New Technologies Emerging
Wartsila, one of the world’s largest marine engineering firms, has raised its spending on research and development to Eur296 million ($349 million) in 2024, compared to a historical average of 3%. Agnevall said most of the expenses were related to decarbonization technologies. Emerging Fuel Options
Biodiesel, bio-LNG, biomethanol, and eMethanol could all become widely available from the early 2030s, before substantial renewable ammonia supplies come to existence in the second half of the next decade. This means shipowners need to invest in multi-fuel capacities from now to avoid stranded assets. Investment in Multi-Fuel Capacities
Agnevall emphasized the importance of investing in multi-fuel capacities, as a ship could be in operation for 25-30 years. “None of the green fuels is available in significant quantities. But shipowners still want to, kind of, derisk,” he said. New Technologies for Carbon Capture
Wartsila has developed marine propulsion systems for LNG, LPG, and methanol. The company is also working on a scrubber system with carbon capture and storage technology, which has a capture rate of 70% and a cost of Eur50-Eur70/mt.

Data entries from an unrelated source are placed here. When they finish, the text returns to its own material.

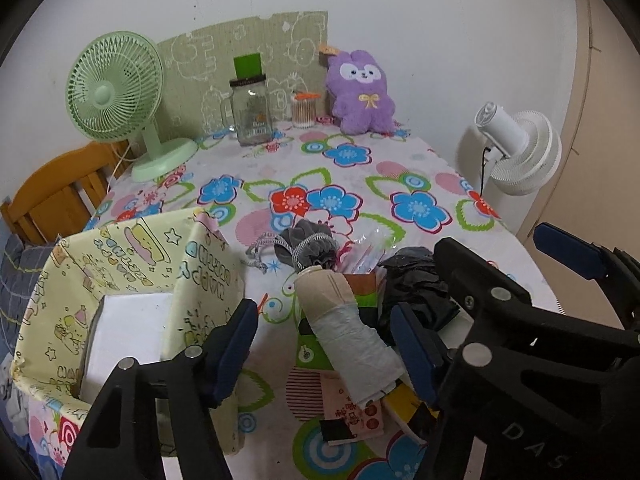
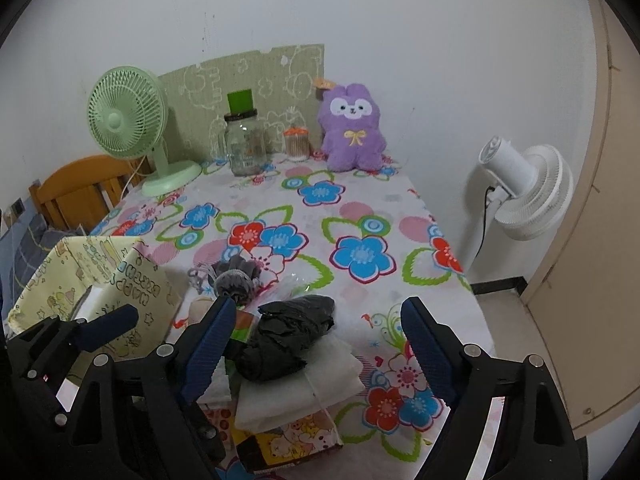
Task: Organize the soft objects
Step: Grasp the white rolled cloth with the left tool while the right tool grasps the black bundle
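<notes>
A pile of soft things lies at the table's near edge: a roll of pale plastic bags (image 1: pixel 352 332), a crumpled black bag (image 2: pixel 288 332), a grey drawstring pouch (image 1: pixel 306 246) and folded white cloth (image 2: pixel 304 392). A pale yellow cartoon-print basket (image 1: pixel 120 280) stands at the near left and holds a white box (image 1: pixel 128 332). My left gripper (image 1: pixel 324 344) is open, with the bag roll between its fingers. My right gripper (image 2: pixel 320 348) is open above the black bag and the white cloth. A purple plush bunny (image 2: pixel 352 128) sits at the far wall.
A green desk fan (image 1: pixel 120 92), a glass jar (image 1: pixel 250 114) and a cotton-swab tub (image 1: pixel 304 110) stand at the back of the floral tablecloth (image 1: pixel 360 184). A white floor fan (image 2: pixel 528 196) stands to the right. A wooden chair (image 1: pixel 60 188) is at the left.
</notes>
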Motion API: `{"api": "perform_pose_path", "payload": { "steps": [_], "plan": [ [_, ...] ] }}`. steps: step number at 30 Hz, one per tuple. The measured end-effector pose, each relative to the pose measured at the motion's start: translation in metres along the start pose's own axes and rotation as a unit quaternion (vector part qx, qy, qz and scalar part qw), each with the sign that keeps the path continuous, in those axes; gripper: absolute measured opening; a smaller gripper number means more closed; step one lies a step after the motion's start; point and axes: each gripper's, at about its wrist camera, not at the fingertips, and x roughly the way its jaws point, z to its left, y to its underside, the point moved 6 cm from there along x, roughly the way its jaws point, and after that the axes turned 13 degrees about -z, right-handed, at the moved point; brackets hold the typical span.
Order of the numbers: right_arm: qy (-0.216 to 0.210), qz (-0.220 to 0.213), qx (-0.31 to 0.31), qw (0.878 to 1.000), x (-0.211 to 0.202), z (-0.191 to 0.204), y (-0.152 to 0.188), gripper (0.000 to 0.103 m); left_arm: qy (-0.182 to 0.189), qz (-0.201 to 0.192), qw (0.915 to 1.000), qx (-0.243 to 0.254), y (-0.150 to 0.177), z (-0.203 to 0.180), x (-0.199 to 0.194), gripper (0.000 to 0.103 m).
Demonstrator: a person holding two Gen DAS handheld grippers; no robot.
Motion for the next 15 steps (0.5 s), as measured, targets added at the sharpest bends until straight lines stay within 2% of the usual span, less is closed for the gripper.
{"api": "perform_pose_path", "payload": {
  "steps": [8, 10, 13, 15],
  "plan": [
    [-0.011, 0.029, 0.007, 0.999, 0.022, 0.003, 0.013, 0.083, -0.03, -0.003, 0.9993, 0.022, 0.003, -0.003, 0.008, 0.063],
    [-0.012, 0.034, 0.008, 0.999, 0.025, 0.004, 0.015, 0.083, -0.026, 0.0, 0.9994, 0.023, 0.004, -0.005, 0.009, 0.058],
    [-0.013, 0.039, 0.007, 0.999, 0.026, 0.004, 0.017, 0.083, -0.009, 0.015, 0.9998, 0.013, 0.008, -0.009, 0.015, 0.058],
    [-0.01, 0.043, 0.006, 0.999, 0.028, 0.003, 0.019, 0.083, -0.011, 0.02, 0.9996, 0.013, 0.01, -0.01, 0.017, 0.054]
  ]
}}
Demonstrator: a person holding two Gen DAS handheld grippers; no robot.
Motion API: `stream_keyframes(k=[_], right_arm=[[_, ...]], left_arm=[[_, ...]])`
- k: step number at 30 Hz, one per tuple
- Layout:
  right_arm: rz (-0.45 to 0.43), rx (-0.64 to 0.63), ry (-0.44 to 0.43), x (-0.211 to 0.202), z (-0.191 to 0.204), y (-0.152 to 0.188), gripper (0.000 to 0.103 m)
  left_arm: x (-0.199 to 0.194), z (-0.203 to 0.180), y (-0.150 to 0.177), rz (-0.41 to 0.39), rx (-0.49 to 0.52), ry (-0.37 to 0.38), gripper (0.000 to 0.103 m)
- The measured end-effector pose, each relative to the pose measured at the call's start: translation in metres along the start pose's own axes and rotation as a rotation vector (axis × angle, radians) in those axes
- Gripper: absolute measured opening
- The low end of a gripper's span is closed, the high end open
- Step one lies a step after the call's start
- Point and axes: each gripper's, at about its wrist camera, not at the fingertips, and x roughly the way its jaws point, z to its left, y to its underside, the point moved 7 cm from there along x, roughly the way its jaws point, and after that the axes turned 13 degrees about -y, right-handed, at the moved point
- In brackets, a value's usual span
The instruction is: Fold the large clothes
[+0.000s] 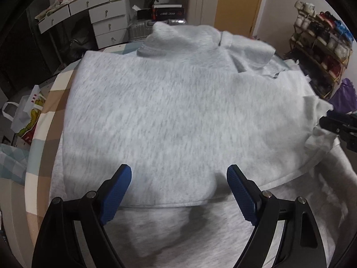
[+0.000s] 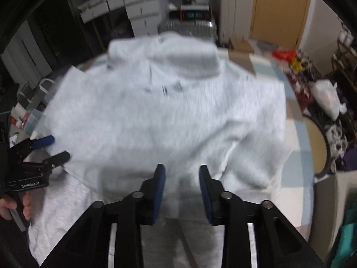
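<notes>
Left gripper (image 1: 178, 192) jaws wide, empty, above sweatshirt (image 1: 178, 102) near its folded hem; sweatshirt covers checked table (image 1: 51, 102).
Right gripper (image 2: 181, 189) jaws apart, empty, over sweatshirt's near edge; picture blurred. Hand (image 2: 13, 207) holds left gripper at table's left edge.

Both pictures are taken under soft indoor light that seems to come from above, and the room behind stays rather dim, with very dark corners on the left side. The fisheye lens bends all straight lines near the edges, and a black round border cuts every corner. The left wrist view is fairly sharp at the blue pads (image 1: 116, 194) but shows light motion blur on the grey sweatshirt (image 1: 178, 111). The right wrist view is much more blurred, mostly on the sweatshirt (image 2: 169, 116) and the furniture behind. Soft grey shadows fall on the cloth below each gripper. No strong glare appears.
</notes>
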Motion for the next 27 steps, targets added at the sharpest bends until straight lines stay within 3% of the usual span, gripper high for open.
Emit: stream_keyframes(k=[2, 5, 6, 9, 14, 17, 21, 24, 26, 27], right_arm=[[0.024, -0.015, 0.087, 0.009, -0.010, 0.001, 0.058], [0.171, 0.066, 0.152, 0.042, -0.034, 0.019, 0.058], [0.145, 0.057, 0.148, 0.039, -0.033, 0.019, 0.058], [0.195, 0.012, 0.181, 0.028, -0.025, 0.025, 0.058], [0.058, 0.005, 0.155, -0.001, -0.020, 0.013, 0.061], [0.166, 0.080, 0.138, 0.025, -0.035, 0.037, 0.065], [0.160, 0.050, 0.160, 0.018, -0.025, 0.040, 0.065], [0.065, 0.091, 0.011, -0.011, -0.012, 0.014, 0.063], [-0.028, 0.107, -0.039, -0.032, -0.010, -0.020, 0.064], [-0.072, 0.114, -0.050, -0.042, -0.009, -0.037, 0.073]], left_arm=[[0.008, -0.004, -0.001, 0.002, 0.016, -0.024, 0.084], [0.006, -0.005, 0.000, 0.000, 0.033, -0.050, 0.085], [0.003, -0.002, -0.001, 0.008, 0.012, -0.045, 0.084], [-0.009, 0.002, -0.007, -0.017, -0.041, 0.036, 0.084], [0.010, 0.002, -0.002, 0.020, -0.023, 0.006, 0.084], [0.009, -0.004, -0.002, -0.004, 0.038, -0.037, 0.085], [-0.007, 0.003, -0.005, -0.031, 0.002, 0.017, 0.084], [-0.023, 0.019, -0.010, -0.082, -0.040, -0.020, 0.085], [-0.031, 0.031, -0.015, -0.102, -0.083, -0.030, 0.085], [-0.035, 0.036, -0.017, -0.107, -0.104, -0.015, 0.085]])
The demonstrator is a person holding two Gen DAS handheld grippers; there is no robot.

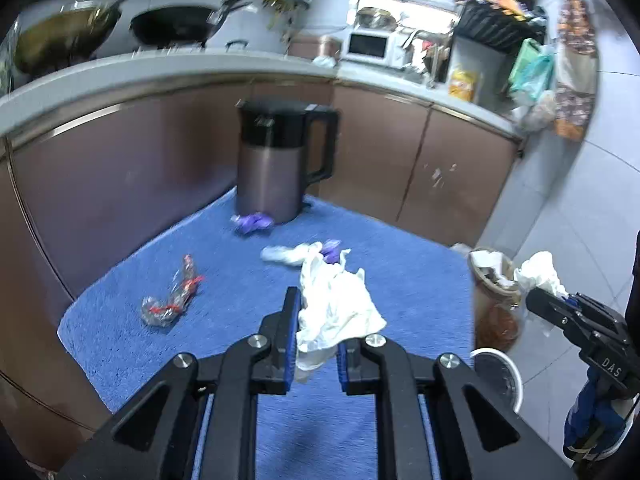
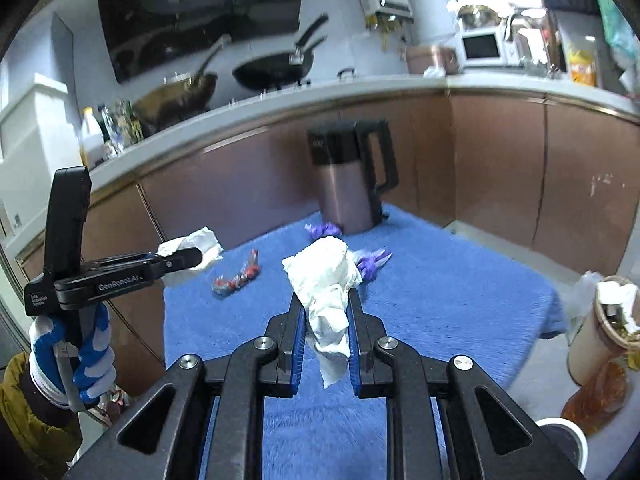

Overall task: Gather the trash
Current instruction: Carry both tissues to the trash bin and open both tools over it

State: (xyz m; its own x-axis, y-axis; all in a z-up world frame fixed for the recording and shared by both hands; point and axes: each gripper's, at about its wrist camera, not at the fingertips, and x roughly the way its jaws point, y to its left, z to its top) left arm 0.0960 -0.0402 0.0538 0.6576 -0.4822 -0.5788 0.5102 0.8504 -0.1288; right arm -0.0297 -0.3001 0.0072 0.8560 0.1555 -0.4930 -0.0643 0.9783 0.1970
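Left of the kettle (image 1: 280, 164), a clear red-printed wrapper (image 1: 170, 298) lies uncollected on the blue mat (image 1: 120, 320). Left gripper (image 1: 318, 344) pinches a white tissue (image 1: 336, 308); right gripper (image 2: 326, 332) clamps another tissue (image 2: 326, 280). Purple wrappers (image 1: 254, 224) wait at the kettle's base. Bin (image 1: 494, 296), far right, is partly filled: roughly halfway.

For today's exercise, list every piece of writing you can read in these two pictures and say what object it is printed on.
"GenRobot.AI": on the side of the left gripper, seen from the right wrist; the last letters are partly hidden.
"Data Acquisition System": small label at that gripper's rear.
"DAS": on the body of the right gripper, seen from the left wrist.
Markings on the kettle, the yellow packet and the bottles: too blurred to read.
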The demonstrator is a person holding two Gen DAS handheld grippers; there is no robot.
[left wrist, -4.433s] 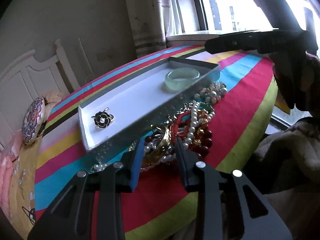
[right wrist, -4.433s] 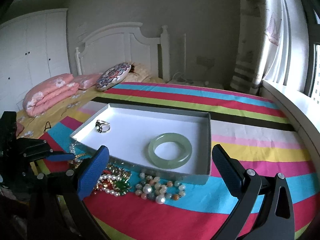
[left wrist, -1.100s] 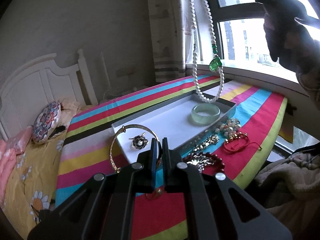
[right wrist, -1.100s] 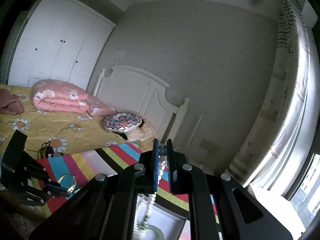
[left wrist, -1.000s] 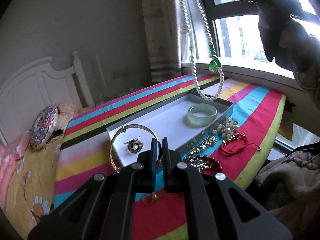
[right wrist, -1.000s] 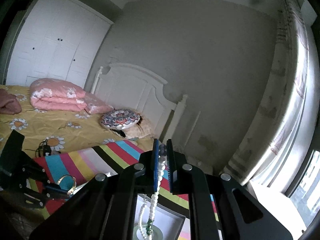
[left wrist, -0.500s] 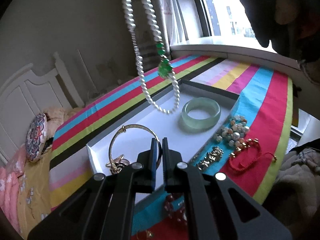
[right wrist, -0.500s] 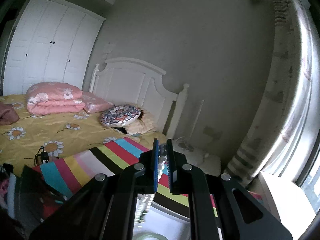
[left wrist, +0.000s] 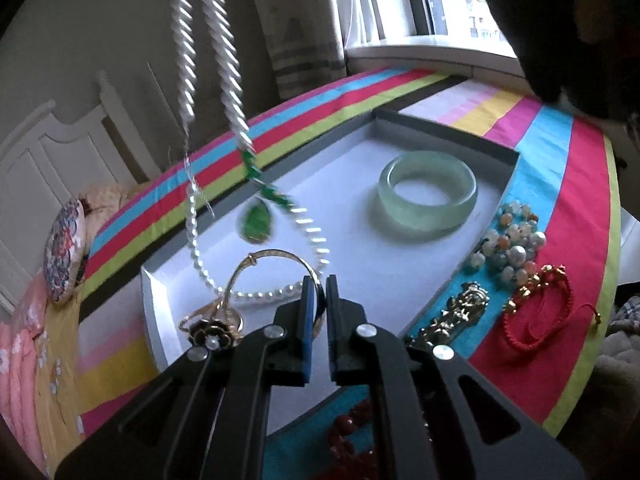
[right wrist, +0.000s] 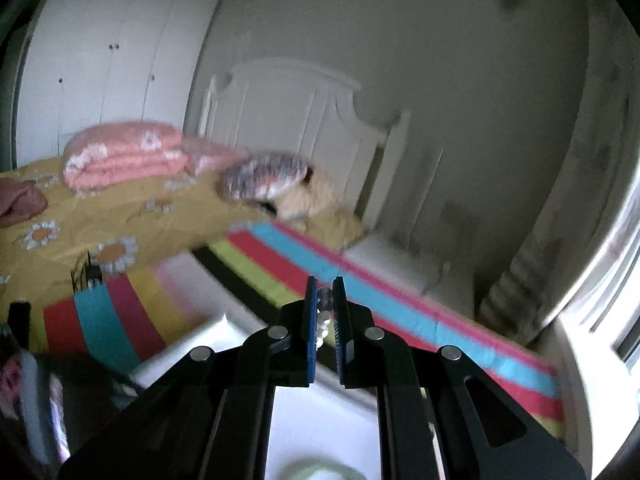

Carbon Capture Costs
Agnevall suggested that total CCS costs for shipowners would be higher due to handling and disposal expenses. Value Maritime, another developer of CCS-capable scrubbers backed by Shell, has an affiliate dealing with carbon management, but Agnevall said Wartsila had no plan to step into that area. Industry Outlook
The IMO is expected to tighten the GHG standards for marine fuels further from 2035 for an eventual goal of net-zero shipping by 2050. Agnevall believes that the regulation will create a level playing field between fossil fuels and green fuels. Wartsila’s Vision
Wartsila is seeing several new marine fuels emerging as plausible compliance options. Biodiesel, bio-LNG, biomethanol, and eMethanol could all become widely available from the early 2030s. The company is also working on a scrubber system with carbon capture and storage technology. Investment in R&D
Wartsila has raised its spending on research and development to Eur296 million ($349 million) in 2024, compared to a historical average of 3%. Agnevall said most of the expenses were related to decarbonization technologies. Decarbonization Technologies
Wartsila has developed marine propulsion systems for LNG, LPG, and methanol. The company is also working on a scrubber system with carbon capture and storage technology, which has a capture rate of 70% and a cost of Eur50-Eur70/mt. Industry Trends
The shipping industry is expected to undergo significant changes in the coming years, driven by the IMO’s regulations and the increasing demand for low-carbon fuels. Agnevall believes that the regulation will create a level playing field between fossil fuels and green fuels. Global Fleet Composition
The global fleet is currently 99% conventional ships that can only burn biodiesel like UCOME and oil-based bunkers. However, the proportion is forecast to fall in the coming years, with more ships designed to use alternative fuels hitting the waters. Carbon Surcharge
The regulation is a major milestone for the shipping industry, as it could be the world’s first global carbon surcharge on a sector’s emissions. Agnevall believes that the critical thing is to create a level playing field between the fossil fuel and the green fuels. Low-Carbon Fuel Transition
Wartsila is seeing several new marine fuels emerging as plausible compliance options. Biodiesel, bio-LNG, biomethanol, and eMethanol could all become widely available from the early 2030s. This means shipowners need to invest in multi-fuel capacities from now to avoid stranded assets. Carbon Emissions Reduction
The IMO’s regulations are expected to reduce carbon emissions from shipping by 50% by 2030. Agnevall believes that the regulation will create a level playing field between fossil fuels and green fuels. Industry Outlook
The shipping industry is expected to undergo significant changes in the coming years, driven by the IMO’s regulations and the increasing demand for low-carbon fuels. Agnevall believes that the regulation will create a level playing field between fossil fuels and green fuels.